1・数と計算…暗算で脳筋力トレーニングを
2_暗算練習・目次
- ・その1_ 暗算練習をやろう!…4年
- ・その2_ 足し算の暗算_1 …4年
- ・その3_ 引き算の暗算_1 …4年
- ・その4_ 足算の暗算_2 …4年
- ・その5_ 引き算の暗算_2 …4年
- ・その6_ かけ算の暗算_1…4年
- ・その7_ 割り算の暗算_1…4年
- ・その8_ かけ算の暗算_2…4年
- ・その9_ 割り算の暗算_2…4年
- ・その10_ かけ算のくふうと暗算…4年
- ・その11_ 割り算のくふうと暗算
- ・ その12・かけ算・割り算のくふうと暗算…4年
暗算練習の効能
式を書くの?書かないの?
足し算、引き算、かけ算、わり算の計算を問題集やドリルでやる機会はたくさんありますよね。でも、そういった計算をいちいち全部書いてやってはいませんか? ああ、しんどい、ばかばかしいと思ったことはありませんか?
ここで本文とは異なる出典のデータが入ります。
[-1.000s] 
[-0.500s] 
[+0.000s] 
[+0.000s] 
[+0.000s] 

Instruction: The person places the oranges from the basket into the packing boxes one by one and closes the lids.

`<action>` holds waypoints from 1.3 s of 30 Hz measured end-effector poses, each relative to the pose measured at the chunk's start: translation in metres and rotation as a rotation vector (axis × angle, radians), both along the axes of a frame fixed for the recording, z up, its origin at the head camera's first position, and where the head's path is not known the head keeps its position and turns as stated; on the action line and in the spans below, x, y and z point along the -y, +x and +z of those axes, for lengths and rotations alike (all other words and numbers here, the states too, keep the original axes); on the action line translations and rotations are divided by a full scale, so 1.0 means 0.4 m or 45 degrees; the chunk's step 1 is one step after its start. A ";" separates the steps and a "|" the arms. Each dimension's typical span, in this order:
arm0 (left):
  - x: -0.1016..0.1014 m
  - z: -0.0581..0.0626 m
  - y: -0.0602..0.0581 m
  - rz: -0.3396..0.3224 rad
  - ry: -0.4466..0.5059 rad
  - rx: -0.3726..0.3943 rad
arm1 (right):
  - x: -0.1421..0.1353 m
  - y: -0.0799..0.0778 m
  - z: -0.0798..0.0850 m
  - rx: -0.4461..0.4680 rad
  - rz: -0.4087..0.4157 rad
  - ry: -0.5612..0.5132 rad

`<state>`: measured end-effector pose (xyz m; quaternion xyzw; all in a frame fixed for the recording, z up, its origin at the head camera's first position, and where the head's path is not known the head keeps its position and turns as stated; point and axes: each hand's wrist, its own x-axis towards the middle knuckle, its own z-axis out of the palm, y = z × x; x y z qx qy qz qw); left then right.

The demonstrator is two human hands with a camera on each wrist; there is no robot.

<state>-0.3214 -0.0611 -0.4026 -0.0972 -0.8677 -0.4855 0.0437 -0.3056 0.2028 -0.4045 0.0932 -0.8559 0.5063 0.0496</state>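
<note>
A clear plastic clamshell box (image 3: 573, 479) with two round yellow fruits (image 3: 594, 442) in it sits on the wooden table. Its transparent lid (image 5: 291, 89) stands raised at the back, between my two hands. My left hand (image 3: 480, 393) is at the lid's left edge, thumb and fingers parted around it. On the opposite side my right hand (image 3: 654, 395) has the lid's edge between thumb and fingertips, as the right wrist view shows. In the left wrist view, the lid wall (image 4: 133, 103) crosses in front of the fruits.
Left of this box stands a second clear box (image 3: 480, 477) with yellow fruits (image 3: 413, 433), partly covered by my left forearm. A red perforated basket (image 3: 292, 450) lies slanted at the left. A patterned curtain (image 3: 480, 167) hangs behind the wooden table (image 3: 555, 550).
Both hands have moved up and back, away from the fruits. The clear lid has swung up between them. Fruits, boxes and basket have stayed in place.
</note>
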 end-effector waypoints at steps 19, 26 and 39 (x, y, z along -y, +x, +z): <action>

いや、先生に問題は全部式を書いてやりなさい、宿題はノートに式を書いて提出しなさいと言われましたから、きちんと式を書いてますよ、って人も多いでしょうねぇ。
でも、それはケースバイケースだと思います。応用問題などは式を書いた方がいいに決まってます。
また、たとえば、中学・高校でやる「式の展開」と「因数分解」では、「因数分解」の方は式を書かないでやるのは無理でしょう。
でも、「式の展開」などは、できるだけ暗算でやった方がいいですよ。
何てったって、「式の展開」はただぶっこわすだけ(くふうしてぶっこわせるのもありますけどね)ですから、あまり頭使う必要ありません。極端な話、答えだけ頭の中で出せればいいんです。
ところが、「因数分解」となると、今度はぶっ壊したやつを元に戻して組み立てるわけですから思考力がいります。式を書きながらやらないと無理でしょうね。
それに、夏休みの宿題を8月の終わりになって一生懸命数学の答えを一生懸命丸写ししているケースなどもよく見かけますよね。式を書かせるのは、その予防策?という意味もあるのかも。
ただし、たとえ単なる計算であっても、式を書かせて横で見ていると、どこでつまずいているのかがたちどころにわかるというメリットがあるのは事実です。
だれしも高校数学という長い道のりを避けて通ることはできません。やたらに式が長くなり、全部書いていると収拾がつかなくなることだってあります。
暗算できるところは暗算で、省略できるところは省略する。自分が何をやっているのかというポイントを押さえるという発想で式を書くことをお勧めします。
暗算練習は、脳を活性化させる
暗算練習のお勧めです。
ここで再び、わざわざ声を大にして?暗算をおすすめするのには、わけがあります。
それは、計算を一から十まで筆算の式で書いているとおもしろくありませんでしょ。おもしろいよという人は、後は読みとばしてください。
何かなぁと感じがちになるのは、機械的にやっているので刺激(しげき)がないからだと思います。言ってみれば、自分の脳が退屈(たいくつ)しているんですね。
計算するときに暗算で出来るところは暗算でやるよう心がければ、算数や数学をやるときに多少気分的に楽になります。というよりも、算数の学力向上に効果ばつぐんの脳の筋力トレーニングでもあると思います。
国語や英語などの「暗記」が必要な学科では、「覚える力」と「思い出す力」がセットになって機能し、それが脳の活性化につながるように、算数・数学では、「暗算」が、「集中する力」、「組み立てる力」とセットになって機能し、それが脳の活性化につながるように思います。
暗算と逆算の練習を
いっぱんに、何の学習でも2つのことがらをセットにしてやると、学習効率が上がる場合が多いと思います。
たとえば、英語の単語を覚える時でも(国語でも)、ある単語と反対語をセットで覚えると覚えやすい場合がありますね。
算数でも同じだと考えます。
暗算以外に、「逆算」とか「虫食い計算」などもそうですね。一方通行ではなく、往復する感覚があるのではないでしょうか。山に登る時と下る時は、同じ道でも、周りの景色が変わって見えるもんです。
また、腕の筋肉であっても、縮む筋肉と伸びる筋肉がセットになって機能します。上半身だけ鍛えると、「どうする〜♪」なんてことに(‥;)。下半身をおろそかにしてはいけませんね。
暗算練習を考えるときにも、「足し算と引き算」、「かけ算とわり算」の2つの組に分けてそれぞれセットにしてやると、より効果的だと思います。